SASRIA requested an equity injection of R22 billion, as it had insufficient reserves to settle claims arising from the July 2021 unrest. As at 30 June 2022, Sasria has paid R25 billion, with outstanding claims of R7 billion. Sasria has estimated its SCR at 117% by June 2022, and projects to achieve an SCR of 195% as at March 2023, with all the initiatives being implemented. NT continues to monitor the progress Sasria has made in the settlement of claims received, through engagements and reports submitted by the entity.

Mango Airlines remained under business rescue and had not resumed operations. South African Airways Technical continued to incur losses.

The Land Bank was struggling to repay its debts. The lenders had rejected the last version of the liability solution, and the new Lank Bank board established in December 2021 was developing a new one.

(See Presentation)

Discussion

Mr O Mathafa (ANC) enquired about the current constraints and fiscal objectives of the Border Management Authority (BMA). What was the funding model? Was there any engagement between the NT and the BMA to ensure the entity was funded?

He believed that the unfilled vacancies in the Department of Public Works and Infrastructure (DPWI) and StatsSA were due to poor project management. The DPWI often failed at fulfilling its mandate because it lacked the capacity, yet critical positions remained vacant.

He was concerned about the under-spending in many departments. The DPWI had under-spent but had a list of projects that needed to guide their spending. He was also worried about the Department of Basic Education's (DBE's) slow spending on infrastructure grants while some students were without accommodation. Was it possible that some of these functions could be devolved to other departments? The Department of Agriculture, Land Reform, and Rural Development (DALRRD) needed to expedite grants to struggling farmers. The Department of Water and Sanitation (DWS) was under-spending its budget, yet there were yearly protests in KwaZulu-Natal (KZN) due to a lack of water. There needed to be consequences for under-spending.
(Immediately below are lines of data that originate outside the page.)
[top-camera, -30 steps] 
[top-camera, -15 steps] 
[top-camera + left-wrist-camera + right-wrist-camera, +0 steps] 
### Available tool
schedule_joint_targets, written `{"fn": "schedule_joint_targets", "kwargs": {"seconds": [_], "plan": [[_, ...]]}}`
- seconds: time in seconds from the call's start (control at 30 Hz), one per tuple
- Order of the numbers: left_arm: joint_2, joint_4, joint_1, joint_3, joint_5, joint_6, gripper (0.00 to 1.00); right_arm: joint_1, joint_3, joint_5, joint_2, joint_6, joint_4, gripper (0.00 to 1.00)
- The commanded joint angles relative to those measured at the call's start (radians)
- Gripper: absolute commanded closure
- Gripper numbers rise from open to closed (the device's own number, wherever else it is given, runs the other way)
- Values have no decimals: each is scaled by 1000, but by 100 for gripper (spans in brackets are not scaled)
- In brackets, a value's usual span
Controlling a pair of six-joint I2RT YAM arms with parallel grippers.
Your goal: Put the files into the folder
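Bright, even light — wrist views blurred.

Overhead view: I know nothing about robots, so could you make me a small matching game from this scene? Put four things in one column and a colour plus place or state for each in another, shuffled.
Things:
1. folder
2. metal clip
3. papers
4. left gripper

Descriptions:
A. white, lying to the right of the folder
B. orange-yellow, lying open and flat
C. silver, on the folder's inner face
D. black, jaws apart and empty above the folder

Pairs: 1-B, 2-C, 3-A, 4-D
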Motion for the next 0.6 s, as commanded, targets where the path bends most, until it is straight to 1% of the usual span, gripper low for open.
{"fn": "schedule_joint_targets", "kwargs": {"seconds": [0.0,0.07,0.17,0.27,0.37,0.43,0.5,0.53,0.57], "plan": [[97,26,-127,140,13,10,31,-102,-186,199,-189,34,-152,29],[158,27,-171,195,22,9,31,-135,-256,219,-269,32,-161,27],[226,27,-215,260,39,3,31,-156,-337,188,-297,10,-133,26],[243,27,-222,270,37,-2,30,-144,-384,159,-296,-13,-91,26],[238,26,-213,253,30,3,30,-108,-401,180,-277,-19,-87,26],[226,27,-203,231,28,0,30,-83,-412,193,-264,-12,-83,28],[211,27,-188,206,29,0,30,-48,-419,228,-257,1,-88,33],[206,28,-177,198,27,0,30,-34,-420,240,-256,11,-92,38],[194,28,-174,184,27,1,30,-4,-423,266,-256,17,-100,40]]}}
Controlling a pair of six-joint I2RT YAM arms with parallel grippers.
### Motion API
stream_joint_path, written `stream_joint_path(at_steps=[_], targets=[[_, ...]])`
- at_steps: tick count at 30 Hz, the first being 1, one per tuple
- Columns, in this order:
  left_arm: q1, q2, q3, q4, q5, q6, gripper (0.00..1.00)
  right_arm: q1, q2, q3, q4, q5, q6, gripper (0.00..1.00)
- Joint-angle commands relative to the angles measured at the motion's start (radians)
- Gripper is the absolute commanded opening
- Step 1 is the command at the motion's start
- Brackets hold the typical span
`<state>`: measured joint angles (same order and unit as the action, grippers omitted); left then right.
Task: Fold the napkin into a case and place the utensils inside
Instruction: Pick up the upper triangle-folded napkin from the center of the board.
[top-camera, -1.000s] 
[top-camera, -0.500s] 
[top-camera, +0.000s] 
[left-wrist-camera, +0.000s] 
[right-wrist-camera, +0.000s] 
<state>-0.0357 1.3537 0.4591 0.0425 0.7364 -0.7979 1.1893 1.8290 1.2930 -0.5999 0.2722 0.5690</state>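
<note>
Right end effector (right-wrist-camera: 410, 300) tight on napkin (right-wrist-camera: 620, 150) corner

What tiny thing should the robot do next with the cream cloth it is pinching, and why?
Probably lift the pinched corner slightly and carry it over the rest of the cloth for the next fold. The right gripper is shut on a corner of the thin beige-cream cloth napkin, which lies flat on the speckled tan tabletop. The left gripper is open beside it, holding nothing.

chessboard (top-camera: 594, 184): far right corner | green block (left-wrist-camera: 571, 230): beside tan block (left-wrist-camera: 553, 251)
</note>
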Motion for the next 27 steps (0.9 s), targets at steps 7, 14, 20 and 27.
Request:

Mr A Sarupen (DA) was concerned about the condition of the Land Bank. What would the consequences be if the Land Bank could not repay its debts? When creditors lend money to private entities, they gamble whether they would get compensated or not. When the loan fails, creditors forfeit their money and take what they can get. He asked if it would not make more sense for the Land Bank to be liquidated and for a new entity to be created. The state should not be held entirely responsible for all the consequences concerning the Land Bank.

He said that this year had been the worst year on record for load-shedding. The presentation had explained the challenges that surrounded Eskom, but it had not touched on the conditions imposed by ministers to improve the situation and ensure compliance. Had there been any improvements?

He requested an update on the progress of Mango Airline’s business rescue operations. The airline was not currently operational. He was not aware of any possible talks around potential privatisation of any sort. Were any conditions imposed on the airline before the bailout, or was good money thrown away?

Lastly, he remarked on the slow spending of the DWS. He wanted to know what the causes of the sluggish expenditures were. How were municipalities engaged to ensure that something was done about towns without access to water?

Mr Z Mlenzana (ANC) remarked that few findings in the presentation had changed over the years, particularly the problem of under-spending. He was aware that his question might sound controversial, but was the NT hiding any information from the Committee? The Committee had previously advised that quarterly or monthly monitoring may not be sufficient, and the NT should implement weekly tracking. However, there had been no changes. Had any of the officials employed by the National Treasury been deployed to various departments? Could these officials be undermined?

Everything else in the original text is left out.